Required action:
In the copy you make of the entries, no picture should appear, and every word must match.

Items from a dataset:
Segment Open

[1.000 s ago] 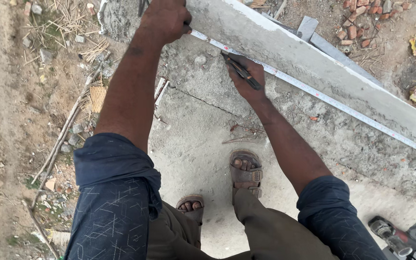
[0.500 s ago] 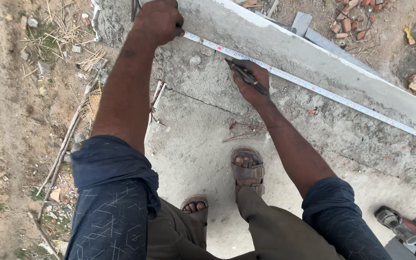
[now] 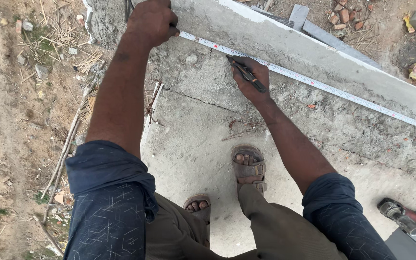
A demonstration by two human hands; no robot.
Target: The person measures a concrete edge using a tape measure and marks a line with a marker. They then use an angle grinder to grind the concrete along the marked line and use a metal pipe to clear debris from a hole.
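- Tape measure lies along the concrete ledge, running from upper left to right edge.
- Left hand sits on the tape's left end, at the ledge corner.
- Right hand rests on the ledge just below the tape, a marking tool in it.
- Sandalled feet stand on the slab below the ledge.
- Power tool lies at lower right.

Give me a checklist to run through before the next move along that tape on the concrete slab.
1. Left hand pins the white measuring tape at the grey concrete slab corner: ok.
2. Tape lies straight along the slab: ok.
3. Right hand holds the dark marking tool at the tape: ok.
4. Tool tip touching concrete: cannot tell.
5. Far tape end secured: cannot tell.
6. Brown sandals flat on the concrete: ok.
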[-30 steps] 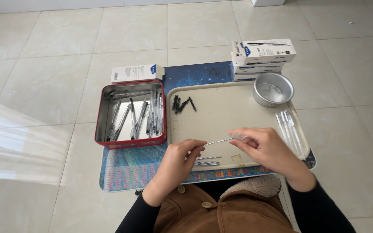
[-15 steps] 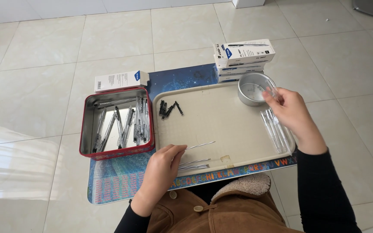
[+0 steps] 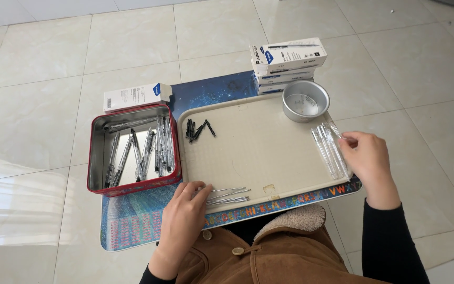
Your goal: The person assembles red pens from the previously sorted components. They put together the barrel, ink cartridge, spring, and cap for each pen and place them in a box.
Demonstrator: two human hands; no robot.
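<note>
**Picking one clear barrel and one refill cleanly**

The right hand point(image 3: 368, 155) is at the right edge of the beige tray point(image 3: 258, 158), fingers curled and pinched at the top of a row of clear barrels point(image 3: 331, 150) that lie side by side along that edge. It seems to have one barrel between thumb and forefinger, though whether that barrel is lifted or only touched cannot be told. The left hand point(image 3: 184, 210) lies flat and mostly open at the near rim, fingertips resting on a small bunch of thin refills point(image 3: 226, 195); it grips nothing that shows.

To do this well, I judge the right hand should take the outermost barrel by its end and roll it away from its neighbours, so the row does not scatter toward the round tin point(image 3: 305, 100). The left fingers would best press on a single refill and slide it out from the bunch, since these are thin and lie touching each other. Bringing the two parts together over the bare middle of the tray keeps them well apart from the black caps point(image 3: 197, 129) near the far left corner and from the red tin point(image 3: 132, 150) of finished pens beside the tray
</note>
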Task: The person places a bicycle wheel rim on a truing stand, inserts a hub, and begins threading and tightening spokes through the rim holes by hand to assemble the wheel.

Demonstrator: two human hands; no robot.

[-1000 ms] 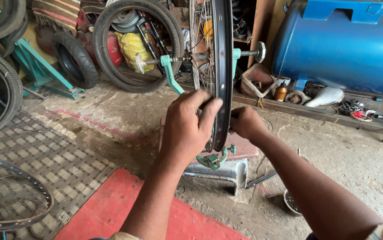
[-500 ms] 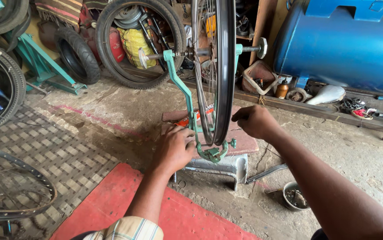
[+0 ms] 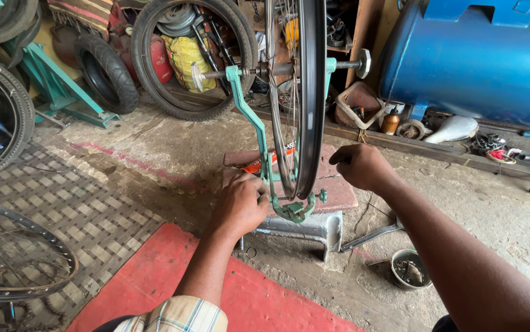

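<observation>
Two hands flank the wheel [image 3: 305, 92]: left hand [image 3: 240, 206], at seven o'clock, grips the green stand [image 3: 259, 135]; right hand [image 3: 360, 166], at four, is clenched beside the rim.

Even, soft daylight fills the scene; shadows beneath the wheel rim [image 3: 309, 92] are faint and diffuse. A mild sheen marks the blue tank [image 3: 480, 61]. Focus is sharp throughout, with slight wide-angle stretching at the edges.

A crinkly yellow bag [image 3: 192, 56] sits at the back, seen through a big black tyre [image 3: 192, 59]. A small brown bottle [image 3: 390, 121] stands by the blue tank [image 3: 486, 61]. No signs or screens show.
</observation>
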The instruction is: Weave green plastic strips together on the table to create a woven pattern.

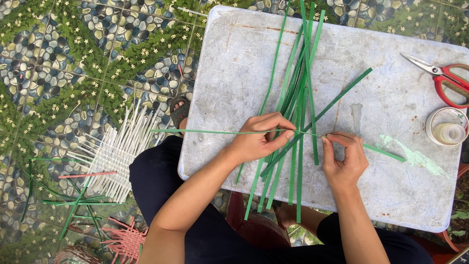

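A thin green strip (220,132) ran level from left to right, held above the pile of green strips (293,107) that lay fanned lengthwise on a worn grey board (391,186). The left hand (259,139) was curled nearly closed, its thumb and fingertips pinching the strip close to the middle of the pile; the strip's free end reached out left, past the board's edge and over the person's dark-clad knee. The right hand (344,159) was just to the right, fingers bent and tips pressed together on the same strip, so that a short taut length stretched between the two hands. To the right of that hand a wider green strip showed, slanting down toward the near right. One longer strip of the pile lay aslant, pointing toward the far right. At the board's far right corner lay red-handled scissors (447,78), and just nearer than them a roll of clear tape (447,128). Left of the board, on the pebble-and-leaf patterned floor (73,58), a white woven mat (115,151) lay with a pink strip across it, loose green strips nearer, and a pink woven piece (124,239) at the near edge.
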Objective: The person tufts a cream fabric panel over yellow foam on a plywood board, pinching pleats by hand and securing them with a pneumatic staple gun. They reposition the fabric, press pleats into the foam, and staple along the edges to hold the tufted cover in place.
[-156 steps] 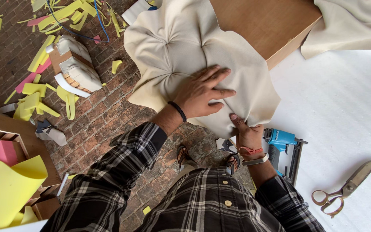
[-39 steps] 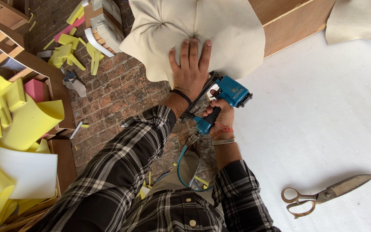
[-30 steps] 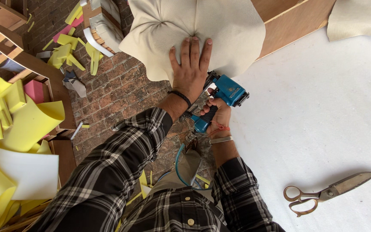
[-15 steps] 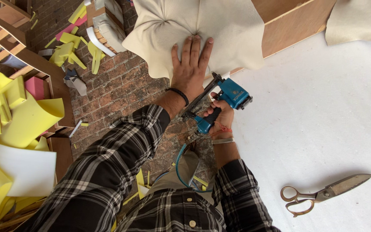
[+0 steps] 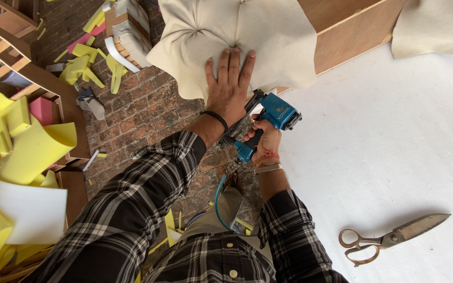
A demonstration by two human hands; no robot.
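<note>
a cream fabric cover (image 5: 237,36) is seen draped over a padded panel at the far edge of the white worktable, gathered into deep tufted folds that radiate from pinched points. its loose lower edge hangs over the table edge, above the brick floor. it is pressed flat by the left hand (image 5: 230,86), fingers spread. a blue pneumatic staple gun (image 5: 266,123) is gripped by the right hand (image 5: 265,144) just right of that hand, tilted, its nose set against the fabric's near edge; a blue hose is trailed from its handle.
</note>
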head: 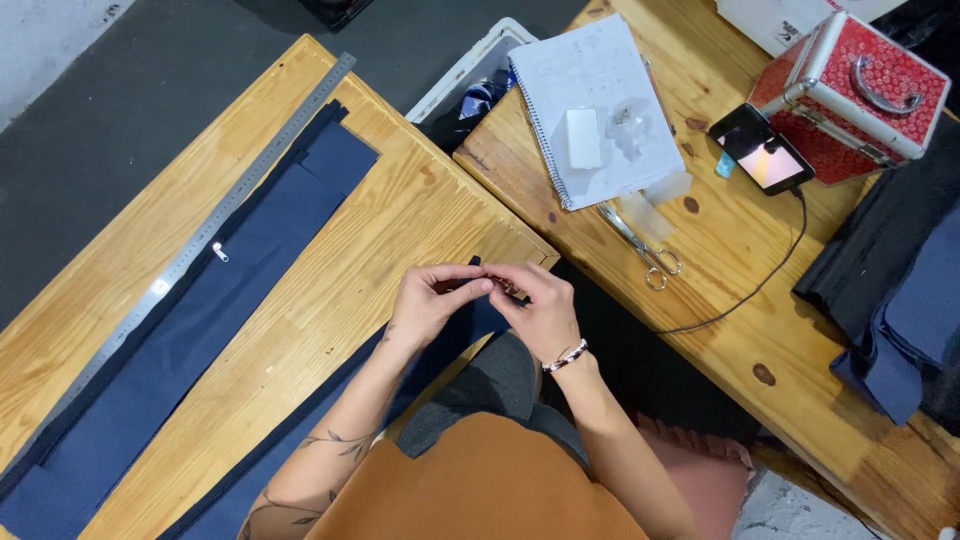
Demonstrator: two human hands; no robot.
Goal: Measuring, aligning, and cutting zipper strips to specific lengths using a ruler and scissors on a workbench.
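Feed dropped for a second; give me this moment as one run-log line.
left hand: pinching small item, unclear | right hand: fingertips meet left's | navy strip: under hands | steel ruler, zippered navy panel: untouched

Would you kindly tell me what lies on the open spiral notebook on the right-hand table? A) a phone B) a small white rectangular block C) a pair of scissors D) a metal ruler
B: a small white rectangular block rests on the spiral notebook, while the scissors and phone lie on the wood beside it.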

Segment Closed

Written response:
[1.000 s ago] 
[0.500 s ago] 
[now] 
A demonstration by two human hands; no robot.
Target: The person measures a concrete edge using a tape measure and marks a line with a marker. They then use an angle grinder to grind the concrete along the marked line and use a metal pipe to clear debris from a hole.
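- Tape measure lies along the concrete ledge, running from upper left to right edge.
- Left hand sits on the tape's left end, at the ledge corner.
- Right hand rests on the ledge just below the tape, a marking tool in it.
- Sandalled feet stand on the slab below the ledge.
- Power tool lies at lower right.

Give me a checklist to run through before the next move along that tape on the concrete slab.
1. Left hand pins the white measuring tape at the grey concrete slab corner: ok.
2. Tape lies straight along the slab: ok.
3. Right hand holds the dark marking tool at the tape: ok.
4. Tool tip touching concrete: cannot tell.
5. Far tape end secured: cannot tell.
6. Brown sandals flat on the concrete: ok.
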[-30 steps] 
[-15 steps] 
[+0 steps] 
Your goal: The person assembles red pens from the previously sorted components. They put together the barrel, ink cartridge, spring, and cap for each pen and place them in a box.
Demonstrator: two human hands; no robot.
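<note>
**Picking one clear barrel and one refill cleanly**

The right hand point(image 3: 368, 155) is at the right edge of the beige tray point(image 3: 258, 158), fingers curled and pinched at the top of a row of clear barrels point(image 3: 331, 150) that lie side by side along that edge. It seems to have one barrel between thumb and forefinger, though whether that barrel is lifted or only touched cannot be told. The left hand point(image 3: 184, 210) lies flat and mostly open at the near rim, fingertips resting on a small bunch of thin refills point(image 3: 226, 195); it grips nothing that shows.

To do this well, I judge the right hand should take the outermost barrel by its end and roll it away from its neighbours, so the row does not scatter toward the round tin point(image 3: 305, 100). The left fingers would best press on a single refill and slide it out from the bunch, since these are thin and lie touching each other. Bringing the two parts together over the bare middle of the tray keeps them well apart from the black caps point(image 3: 197, 129) near the far left corner and from the red tin point(image 3: 132, 150) of finished pens beside the tray
</note>
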Task: The person places a bicycle wheel rim on a truing stand, inserts a hub, and begins threading and tightening spokes through the rim holes by hand to assemble the wheel.

Demonstrator: two human hands; no robot.

[-1000 ms] 
[-500 ms] 
[+0 ms] 

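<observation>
Two hands flank the wheel [image 3: 305, 92]: left hand [image 3: 240, 206], at seven o'clock, grips the green stand [image 3: 259, 135]; right hand [image 3: 360, 166], at four, is clenched beside the rim.

Even, soft daylight fills the scene; shadows beneath the wheel rim [image 3: 309, 92] are faint and diffuse. A mild sheen marks the blue tank [image 3: 480, 61]. Focus is sharp throughout, with slight wide-angle stretching at the edges.

A crinkly yellow bag [image 3: 192, 56] sits at the back, seen through a big black tyre [image 3: 192, 59]. A small brown bottle [image 3: 390, 121] stands by the blue tank [image 3: 486, 61]. No signs or screens show.
</observation>
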The instruction is: Weave green plastic strips together on the table to create a woven pattern.


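A thin green strip (220,132) ran level from left to right, held above the pile of green strips (293,107) that lay fanned lengthwise on a worn grey board (391,186). The left hand (259,139) was curled nearly closed, its thumb and fingertips pinching the strip close to the middle of the pile; the strip's free end reached out left, past the board's edge and over the person's dark-clad knee. The right hand (344,159) was just to the right, fingers bent and tips pressed together on the same strip, so that a short taut length stretched between the two hands. To the right of that hand a wider green strip showed, slanting down toward the near right. One longer strip of the pile lay aslant, pointing toward the far right. At the board's far right corner lay red-handled scissors (447,78), and just nearer than them a roll of clear tape (447,128). Left of the board, on the pebble-and-leaf patterned floor (73,58), a white woven mat (115,151) lay with a pink strip across it, loose green strips nearer, and a pink woven piece (124,239) at the near edge.
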Objective: The person tufts a cream fabric panel over yellow foam on a plywood board, pinching pleats by hand and securing them with a pneumatic staple gun. They reposition the fabric, press pleats into the foam, and staple along the edges to hold the tufted cover in place.
[-156 steps] 
[-39 steps] 
[-30 steps] 
[-15 steps] 
[+0 steps] 
A demonstration by two human hands; no robot.
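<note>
a cream fabric cover (image 5: 237,36) is seen draped over a padded panel at the far edge of the white worktable, gathered into deep tufted folds that radiate from pinched points. its loose lower edge hangs over the table edge, above the brick floor. it is pressed flat by the left hand (image 5: 230,86), fingers spread. a blue pneumatic staple gun (image 5: 266,123) is gripped by the right hand (image 5: 265,144) just right of that hand, tilted, its nose set against the fabric's near edge; a blue hose is trailed from its handle.
</note>
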head: 
Demonstrator: two human hands; no robot.
Goal: Measuring, aligning, and cutting zipper strips to specific lengths using a ruler and scissors on a workbench.
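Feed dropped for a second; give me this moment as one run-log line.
left hand: pinching small item, unclear | right hand: fingertips meet left's | navy strip: under hands | steel ruler, zippered navy panel: untouched

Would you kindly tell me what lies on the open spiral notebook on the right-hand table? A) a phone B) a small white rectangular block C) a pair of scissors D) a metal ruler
B: a small white rectangular block rests on the spiral notebook, while the scissors and phone lie on the wood beside it.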

No more is needed for this exercise.